Invention No. 1 in A minor for two voices by Robert W. Padgett

3 years ago
104

This two-part invention was composed by Robert W. Padgett in 1990 as a private exercise in invertible counterpoint. The upper voice announces the motive in the tonic key of A minor that quickly overlaps itself at the octave as a brief stretto. An episode consisting of a modulation sequence arrives at a half cadence in bar 4 in E major. The motive is then inverted in bar 5 by the upper voice followed by a partial restatement of the original motive by the lower voice in bar 6. This interplay between the motive’s inversion and its original form continues through bar 10 before a new episode modulates sequentially to a cadence in bar 13 with a statement by the lower voice of the original motive in the relative key of C major.

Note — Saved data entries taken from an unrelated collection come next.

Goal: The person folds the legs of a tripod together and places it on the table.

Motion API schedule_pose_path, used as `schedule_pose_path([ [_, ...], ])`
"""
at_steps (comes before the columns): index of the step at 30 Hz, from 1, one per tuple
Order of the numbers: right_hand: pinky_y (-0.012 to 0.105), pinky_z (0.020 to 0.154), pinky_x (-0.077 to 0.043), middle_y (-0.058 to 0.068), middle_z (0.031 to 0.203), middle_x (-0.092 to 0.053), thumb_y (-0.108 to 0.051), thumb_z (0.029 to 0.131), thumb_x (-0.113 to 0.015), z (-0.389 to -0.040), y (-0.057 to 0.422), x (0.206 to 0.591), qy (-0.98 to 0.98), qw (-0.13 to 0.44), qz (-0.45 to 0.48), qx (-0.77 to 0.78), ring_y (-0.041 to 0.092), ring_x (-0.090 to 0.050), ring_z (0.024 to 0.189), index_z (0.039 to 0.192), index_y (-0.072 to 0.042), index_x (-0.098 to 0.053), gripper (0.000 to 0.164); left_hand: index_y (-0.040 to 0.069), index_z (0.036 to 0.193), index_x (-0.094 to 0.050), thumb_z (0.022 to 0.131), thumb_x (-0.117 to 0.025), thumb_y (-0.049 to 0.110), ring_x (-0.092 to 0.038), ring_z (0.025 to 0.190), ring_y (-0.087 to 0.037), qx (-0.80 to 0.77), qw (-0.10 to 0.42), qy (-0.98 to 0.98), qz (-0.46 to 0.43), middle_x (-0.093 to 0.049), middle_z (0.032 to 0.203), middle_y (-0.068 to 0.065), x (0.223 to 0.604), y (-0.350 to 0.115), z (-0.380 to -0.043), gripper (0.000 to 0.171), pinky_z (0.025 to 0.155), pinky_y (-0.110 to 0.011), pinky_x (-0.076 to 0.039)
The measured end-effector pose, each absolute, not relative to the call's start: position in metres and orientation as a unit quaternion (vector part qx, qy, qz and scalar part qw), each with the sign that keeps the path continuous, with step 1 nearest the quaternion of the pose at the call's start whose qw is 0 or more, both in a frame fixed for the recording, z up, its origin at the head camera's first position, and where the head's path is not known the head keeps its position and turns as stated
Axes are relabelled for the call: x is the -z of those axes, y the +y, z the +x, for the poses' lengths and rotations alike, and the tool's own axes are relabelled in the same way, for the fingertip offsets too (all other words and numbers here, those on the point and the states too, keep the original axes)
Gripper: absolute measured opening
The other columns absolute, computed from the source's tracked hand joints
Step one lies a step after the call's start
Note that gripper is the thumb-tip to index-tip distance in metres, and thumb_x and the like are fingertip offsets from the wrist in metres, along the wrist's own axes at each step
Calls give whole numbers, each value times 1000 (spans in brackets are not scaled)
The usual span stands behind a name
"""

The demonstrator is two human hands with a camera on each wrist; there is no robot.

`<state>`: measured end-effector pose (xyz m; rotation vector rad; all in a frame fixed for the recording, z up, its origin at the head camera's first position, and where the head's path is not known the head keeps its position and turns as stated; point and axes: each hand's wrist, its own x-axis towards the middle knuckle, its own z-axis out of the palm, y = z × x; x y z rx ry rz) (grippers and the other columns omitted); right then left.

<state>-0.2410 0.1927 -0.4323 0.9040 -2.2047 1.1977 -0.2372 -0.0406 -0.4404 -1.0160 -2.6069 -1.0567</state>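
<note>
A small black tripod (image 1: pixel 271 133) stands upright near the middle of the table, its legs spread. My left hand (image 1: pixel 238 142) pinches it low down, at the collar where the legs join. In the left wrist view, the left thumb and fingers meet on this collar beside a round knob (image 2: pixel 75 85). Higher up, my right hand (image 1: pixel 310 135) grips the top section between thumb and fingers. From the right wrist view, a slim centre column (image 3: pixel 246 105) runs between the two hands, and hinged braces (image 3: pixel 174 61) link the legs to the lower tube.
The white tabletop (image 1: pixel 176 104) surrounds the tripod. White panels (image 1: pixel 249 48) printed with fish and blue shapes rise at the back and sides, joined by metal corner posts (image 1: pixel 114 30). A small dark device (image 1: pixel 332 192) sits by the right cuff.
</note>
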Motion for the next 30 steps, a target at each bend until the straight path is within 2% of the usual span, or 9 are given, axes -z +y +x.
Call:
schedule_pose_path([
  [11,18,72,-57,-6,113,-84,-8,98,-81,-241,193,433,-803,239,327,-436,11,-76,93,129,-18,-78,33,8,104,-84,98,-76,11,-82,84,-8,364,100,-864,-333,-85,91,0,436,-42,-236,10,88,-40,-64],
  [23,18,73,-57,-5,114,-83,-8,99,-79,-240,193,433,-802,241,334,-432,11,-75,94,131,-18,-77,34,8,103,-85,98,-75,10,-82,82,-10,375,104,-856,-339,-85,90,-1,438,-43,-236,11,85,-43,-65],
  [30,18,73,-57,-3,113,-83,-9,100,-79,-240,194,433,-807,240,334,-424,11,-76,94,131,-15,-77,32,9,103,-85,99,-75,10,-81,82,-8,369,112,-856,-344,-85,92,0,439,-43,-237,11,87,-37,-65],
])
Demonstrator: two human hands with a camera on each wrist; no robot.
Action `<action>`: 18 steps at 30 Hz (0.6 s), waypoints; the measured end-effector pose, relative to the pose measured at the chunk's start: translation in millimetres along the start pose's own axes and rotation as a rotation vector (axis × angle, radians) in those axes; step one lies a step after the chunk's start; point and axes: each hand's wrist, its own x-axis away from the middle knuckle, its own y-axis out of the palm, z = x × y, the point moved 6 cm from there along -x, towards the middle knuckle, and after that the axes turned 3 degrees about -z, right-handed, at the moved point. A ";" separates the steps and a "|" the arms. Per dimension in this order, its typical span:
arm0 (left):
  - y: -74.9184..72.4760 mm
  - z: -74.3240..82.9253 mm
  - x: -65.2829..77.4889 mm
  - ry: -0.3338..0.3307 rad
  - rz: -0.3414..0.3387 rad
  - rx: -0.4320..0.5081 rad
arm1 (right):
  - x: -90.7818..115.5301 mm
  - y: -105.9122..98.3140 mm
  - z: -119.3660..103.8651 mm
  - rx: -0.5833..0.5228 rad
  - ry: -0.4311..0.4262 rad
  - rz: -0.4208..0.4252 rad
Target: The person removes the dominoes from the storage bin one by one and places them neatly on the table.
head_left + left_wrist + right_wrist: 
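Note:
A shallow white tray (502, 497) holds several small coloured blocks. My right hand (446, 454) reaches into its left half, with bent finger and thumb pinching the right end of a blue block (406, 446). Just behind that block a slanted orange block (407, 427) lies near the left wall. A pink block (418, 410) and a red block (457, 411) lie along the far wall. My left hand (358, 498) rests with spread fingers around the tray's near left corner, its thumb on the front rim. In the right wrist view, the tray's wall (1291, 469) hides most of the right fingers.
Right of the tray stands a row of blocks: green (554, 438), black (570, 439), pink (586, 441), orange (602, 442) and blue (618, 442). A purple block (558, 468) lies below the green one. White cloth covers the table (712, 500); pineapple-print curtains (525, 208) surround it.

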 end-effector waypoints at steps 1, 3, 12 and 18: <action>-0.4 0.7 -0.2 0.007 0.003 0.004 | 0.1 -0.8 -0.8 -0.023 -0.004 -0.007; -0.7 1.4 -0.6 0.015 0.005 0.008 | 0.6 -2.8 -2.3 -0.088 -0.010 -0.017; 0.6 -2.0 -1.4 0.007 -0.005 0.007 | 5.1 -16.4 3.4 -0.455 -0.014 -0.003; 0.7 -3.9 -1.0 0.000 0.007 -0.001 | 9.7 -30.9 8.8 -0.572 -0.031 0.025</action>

An inversion of the original episodic sequence from bar 2 follows with slight alterations that cycle through a series of contrasting keys. A second interplay begins in bar 17 between the motive’s inversion in the lower voice followed by its partial restatement in the upper voice. The exchange of motive and countermotive by the upper and lower voices is an example of invertible counterpoint. In bar 27, an extended version of the motive begins in F minor before morphing back into A minor with the same modulation formula from bar 2 that redirects to a perfect cadence in the tonic key with a final Picardi third in A major.

Loading comments...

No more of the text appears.